Disorders of the lipoprotein metabolism are among the most frequently diagnosed diseases in Germany. In the algal group >40 years of age, >50% of the population in western industrialized countries have cholesterol levels >200mg/dl. Analogous values are available for the triglyceride values.

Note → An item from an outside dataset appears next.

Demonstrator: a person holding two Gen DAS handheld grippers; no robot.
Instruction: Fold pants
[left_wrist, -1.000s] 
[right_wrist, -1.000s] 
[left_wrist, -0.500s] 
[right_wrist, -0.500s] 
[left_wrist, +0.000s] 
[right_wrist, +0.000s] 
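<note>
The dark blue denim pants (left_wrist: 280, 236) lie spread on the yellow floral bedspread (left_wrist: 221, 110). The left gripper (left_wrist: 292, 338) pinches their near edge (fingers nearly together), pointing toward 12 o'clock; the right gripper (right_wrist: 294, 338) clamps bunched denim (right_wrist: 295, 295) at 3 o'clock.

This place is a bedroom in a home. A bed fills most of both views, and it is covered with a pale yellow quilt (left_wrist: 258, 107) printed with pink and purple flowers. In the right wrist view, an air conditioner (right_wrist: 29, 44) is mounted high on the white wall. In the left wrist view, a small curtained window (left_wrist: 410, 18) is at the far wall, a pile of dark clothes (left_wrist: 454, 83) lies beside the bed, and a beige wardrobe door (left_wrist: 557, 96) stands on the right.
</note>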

Hyperlipoproteinemias and dyslipoproteinemias are only symptoms. Basically, they can be assigned to 3 clearly definable groups as well as mixed forms:

• Reactive-physiological forms
• Primary forms (hereditary forms)
• Secondary forms (secondary to underlying diseases)
• Mixed forms

Causes of the secondary forms:

• Hypertriglyceridemias: diabetes mellitus; metabolic syndrome, obesity; high alcohol consumption, chronic liver and kidney diseases, medications (e.g. retinoids), etc.
• Hypercholesterolaemia: e.g. nephrotic syndrome, hypothyroidism, diabetes mellitus, drugs (e.g. glucocorticoids, retinoids)
• Mixed forms (combined hypertriglyceridemias/hypercholesterolemias): as in hypercholesterolemias

Therapy recommendations of the European Atherosclerosis Society

• Cholesterol-reducing diet: total fat reduction, vegetable fats rich in linoleic acid are preferred, cholesterol restriction (1 egg yolk = 270 mg cholesterol!), fibre (binds fats in the intestine), fish with omega-3 fatty acids.
• Triglycerin-reducing diet: total fat reduction, alcohol restriction, preference for vegetable fats rich in linoleic acid, low sugar, many small meals.